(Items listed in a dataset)
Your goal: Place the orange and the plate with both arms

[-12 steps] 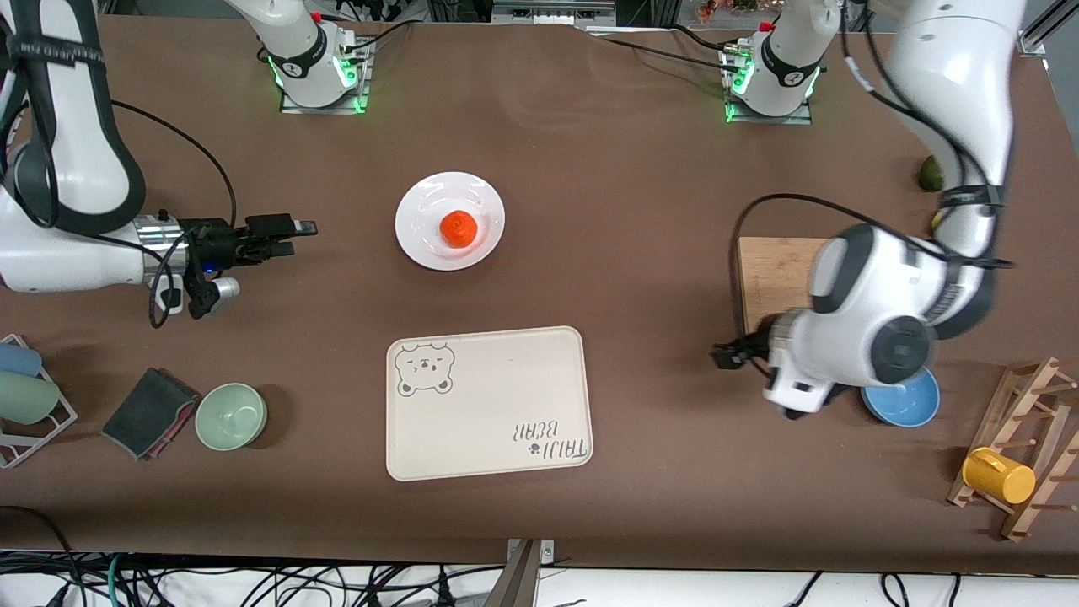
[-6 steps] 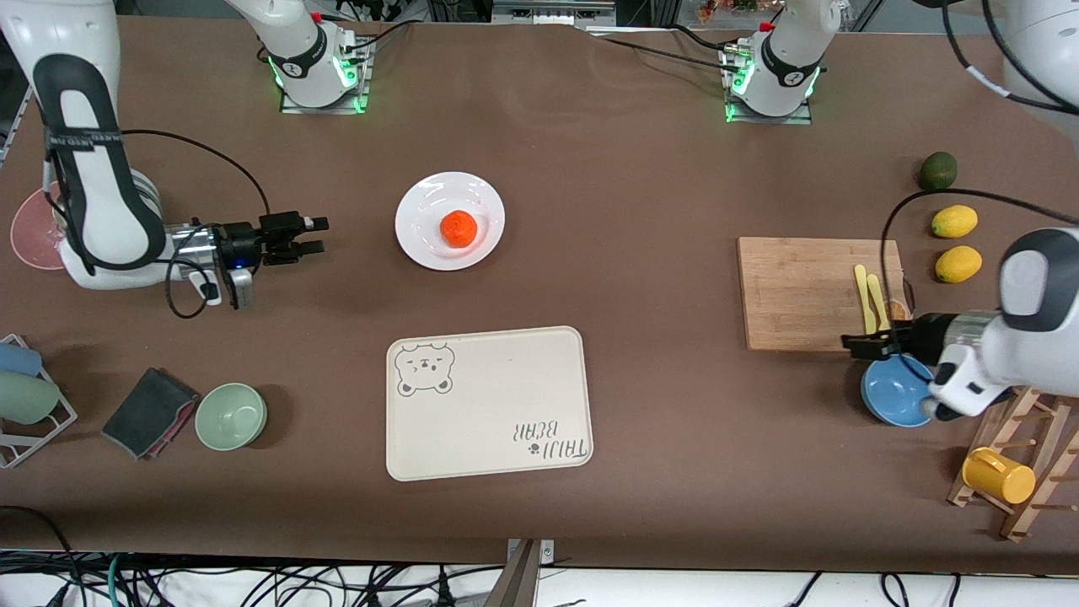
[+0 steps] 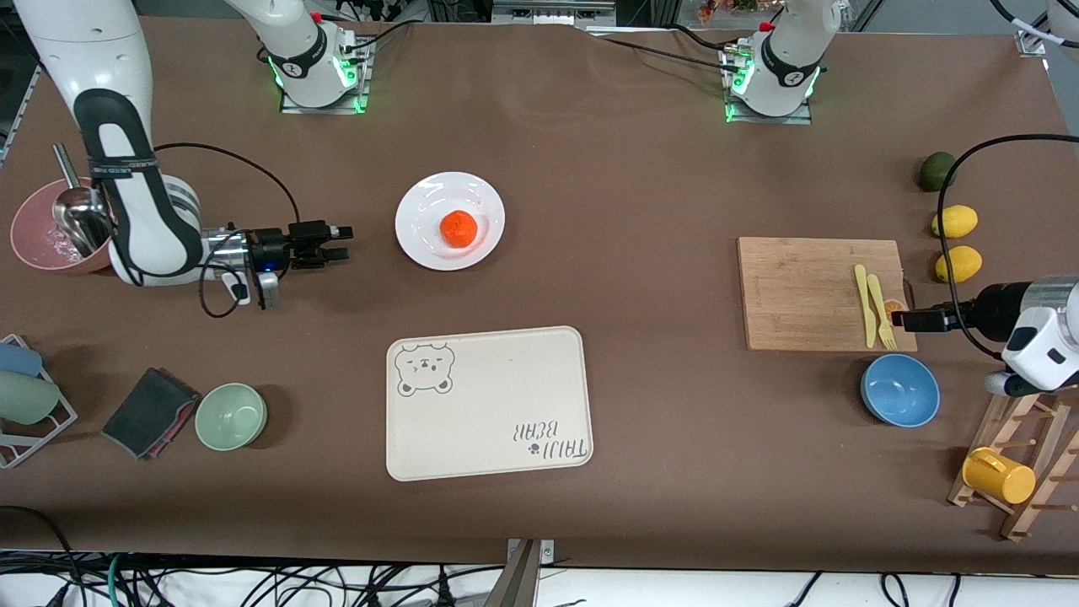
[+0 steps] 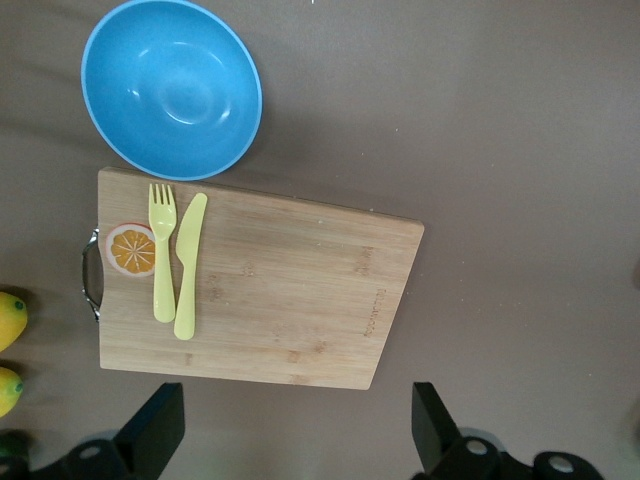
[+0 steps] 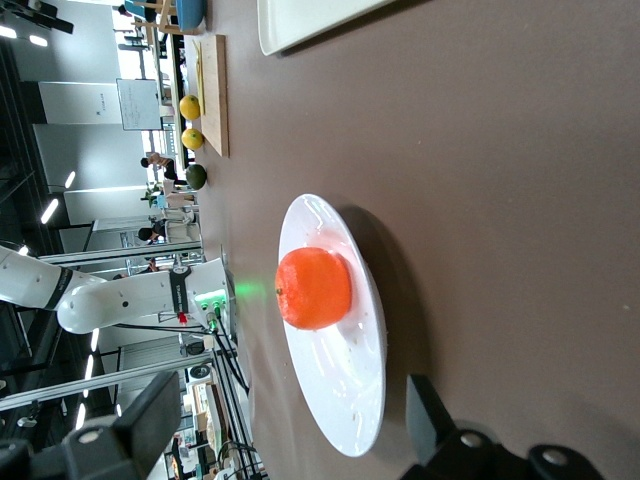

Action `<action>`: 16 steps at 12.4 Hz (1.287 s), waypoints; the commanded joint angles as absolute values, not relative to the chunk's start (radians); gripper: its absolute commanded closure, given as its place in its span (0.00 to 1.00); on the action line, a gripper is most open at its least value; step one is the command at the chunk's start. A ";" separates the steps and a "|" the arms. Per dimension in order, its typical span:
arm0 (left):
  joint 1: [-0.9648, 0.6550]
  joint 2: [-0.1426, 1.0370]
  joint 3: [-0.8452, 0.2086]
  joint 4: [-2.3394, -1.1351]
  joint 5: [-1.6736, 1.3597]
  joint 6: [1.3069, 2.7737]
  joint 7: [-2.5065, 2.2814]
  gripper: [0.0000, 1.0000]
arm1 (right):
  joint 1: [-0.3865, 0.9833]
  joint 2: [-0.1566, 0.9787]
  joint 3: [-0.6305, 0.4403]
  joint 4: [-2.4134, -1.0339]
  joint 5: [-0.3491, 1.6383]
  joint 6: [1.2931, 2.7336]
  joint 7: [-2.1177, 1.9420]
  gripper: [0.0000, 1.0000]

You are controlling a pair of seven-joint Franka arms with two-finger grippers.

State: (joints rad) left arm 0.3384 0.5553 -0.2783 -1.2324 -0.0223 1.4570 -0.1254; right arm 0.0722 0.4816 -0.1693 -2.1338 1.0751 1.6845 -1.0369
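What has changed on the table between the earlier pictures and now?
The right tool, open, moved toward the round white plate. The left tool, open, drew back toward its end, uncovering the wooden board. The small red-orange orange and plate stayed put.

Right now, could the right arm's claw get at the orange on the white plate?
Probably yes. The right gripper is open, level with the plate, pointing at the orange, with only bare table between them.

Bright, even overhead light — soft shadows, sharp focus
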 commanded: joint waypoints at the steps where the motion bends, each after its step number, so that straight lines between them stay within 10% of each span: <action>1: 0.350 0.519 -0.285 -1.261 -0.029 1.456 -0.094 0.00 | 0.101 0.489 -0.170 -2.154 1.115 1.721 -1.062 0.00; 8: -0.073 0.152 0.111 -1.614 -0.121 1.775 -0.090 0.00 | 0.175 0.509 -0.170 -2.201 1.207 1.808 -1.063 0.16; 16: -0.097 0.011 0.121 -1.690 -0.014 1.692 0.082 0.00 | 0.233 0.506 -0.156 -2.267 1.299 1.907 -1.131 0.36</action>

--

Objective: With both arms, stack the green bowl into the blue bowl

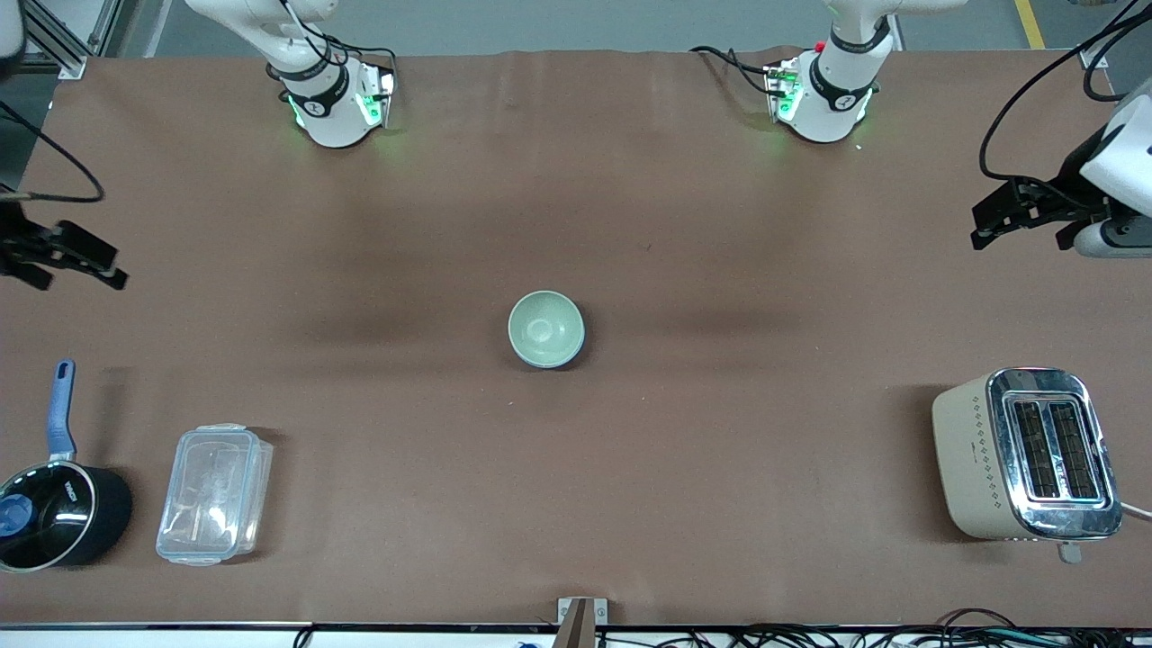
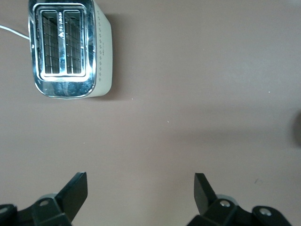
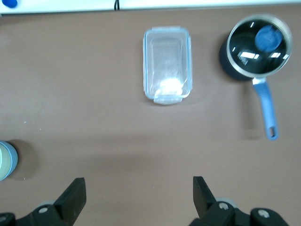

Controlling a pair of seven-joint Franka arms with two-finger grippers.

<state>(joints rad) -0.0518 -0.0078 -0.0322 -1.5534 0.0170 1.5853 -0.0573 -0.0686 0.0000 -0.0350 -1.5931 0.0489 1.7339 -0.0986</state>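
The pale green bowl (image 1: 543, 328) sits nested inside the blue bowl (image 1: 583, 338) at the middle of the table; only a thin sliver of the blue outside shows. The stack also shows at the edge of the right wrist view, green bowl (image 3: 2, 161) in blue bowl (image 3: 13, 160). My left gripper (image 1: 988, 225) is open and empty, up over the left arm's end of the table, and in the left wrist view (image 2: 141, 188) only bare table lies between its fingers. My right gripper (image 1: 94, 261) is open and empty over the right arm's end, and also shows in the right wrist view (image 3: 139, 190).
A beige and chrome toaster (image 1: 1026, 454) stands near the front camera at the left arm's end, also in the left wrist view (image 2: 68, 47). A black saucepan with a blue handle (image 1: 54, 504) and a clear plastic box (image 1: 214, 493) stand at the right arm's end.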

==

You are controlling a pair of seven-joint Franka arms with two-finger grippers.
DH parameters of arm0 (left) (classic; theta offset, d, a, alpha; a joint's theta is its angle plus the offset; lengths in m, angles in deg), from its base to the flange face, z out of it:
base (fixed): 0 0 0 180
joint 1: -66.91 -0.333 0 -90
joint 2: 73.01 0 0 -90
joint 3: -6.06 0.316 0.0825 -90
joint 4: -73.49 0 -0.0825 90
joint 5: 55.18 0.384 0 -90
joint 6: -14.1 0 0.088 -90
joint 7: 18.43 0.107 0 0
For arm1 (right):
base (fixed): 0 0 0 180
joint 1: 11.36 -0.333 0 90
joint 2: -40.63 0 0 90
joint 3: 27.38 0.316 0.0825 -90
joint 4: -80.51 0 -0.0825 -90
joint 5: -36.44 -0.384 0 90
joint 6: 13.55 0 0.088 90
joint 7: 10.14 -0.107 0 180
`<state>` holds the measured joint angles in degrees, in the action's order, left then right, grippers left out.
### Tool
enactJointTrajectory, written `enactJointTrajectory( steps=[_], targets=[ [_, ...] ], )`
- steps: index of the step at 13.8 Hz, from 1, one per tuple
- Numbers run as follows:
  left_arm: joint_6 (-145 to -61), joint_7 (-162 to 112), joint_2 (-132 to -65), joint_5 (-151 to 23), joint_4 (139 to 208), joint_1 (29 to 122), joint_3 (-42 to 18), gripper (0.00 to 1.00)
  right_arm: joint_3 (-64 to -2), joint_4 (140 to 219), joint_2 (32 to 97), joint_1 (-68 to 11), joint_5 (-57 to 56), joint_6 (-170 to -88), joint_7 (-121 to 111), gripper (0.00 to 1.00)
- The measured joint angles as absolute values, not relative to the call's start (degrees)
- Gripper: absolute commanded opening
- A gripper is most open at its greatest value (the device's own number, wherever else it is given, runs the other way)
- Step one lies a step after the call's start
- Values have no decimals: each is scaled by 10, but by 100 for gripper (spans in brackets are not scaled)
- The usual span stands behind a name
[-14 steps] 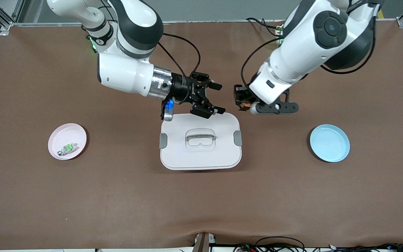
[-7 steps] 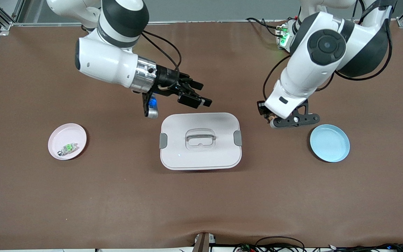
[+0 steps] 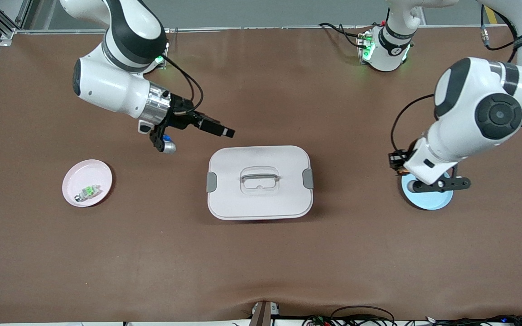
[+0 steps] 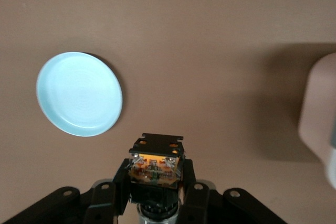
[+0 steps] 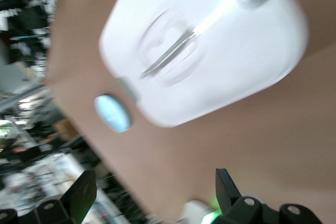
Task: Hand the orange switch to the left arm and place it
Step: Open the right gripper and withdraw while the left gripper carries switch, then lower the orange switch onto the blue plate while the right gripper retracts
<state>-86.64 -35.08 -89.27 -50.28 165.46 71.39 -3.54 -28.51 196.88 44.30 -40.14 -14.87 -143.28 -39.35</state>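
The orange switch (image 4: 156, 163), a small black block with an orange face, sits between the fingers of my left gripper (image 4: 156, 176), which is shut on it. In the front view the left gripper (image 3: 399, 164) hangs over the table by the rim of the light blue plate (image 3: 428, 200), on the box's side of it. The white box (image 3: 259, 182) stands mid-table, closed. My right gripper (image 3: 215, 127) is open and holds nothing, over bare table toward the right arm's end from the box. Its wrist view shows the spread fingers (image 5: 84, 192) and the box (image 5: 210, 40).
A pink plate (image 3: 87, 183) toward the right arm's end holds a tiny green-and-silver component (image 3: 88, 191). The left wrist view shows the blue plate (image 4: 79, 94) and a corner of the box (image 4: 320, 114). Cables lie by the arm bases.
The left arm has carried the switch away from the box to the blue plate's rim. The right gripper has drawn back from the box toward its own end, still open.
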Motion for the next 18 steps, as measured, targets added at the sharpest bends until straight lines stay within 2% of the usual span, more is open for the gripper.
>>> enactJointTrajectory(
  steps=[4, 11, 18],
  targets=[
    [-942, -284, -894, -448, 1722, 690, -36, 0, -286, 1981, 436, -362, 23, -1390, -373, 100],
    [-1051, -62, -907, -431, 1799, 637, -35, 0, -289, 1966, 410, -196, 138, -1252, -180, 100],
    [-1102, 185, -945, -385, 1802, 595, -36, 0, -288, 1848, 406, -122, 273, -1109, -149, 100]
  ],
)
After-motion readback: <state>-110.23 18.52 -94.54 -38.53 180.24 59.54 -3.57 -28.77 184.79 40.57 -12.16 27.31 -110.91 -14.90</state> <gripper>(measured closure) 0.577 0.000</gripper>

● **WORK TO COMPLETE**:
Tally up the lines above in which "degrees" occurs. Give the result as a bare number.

● **SOLUTION**:
2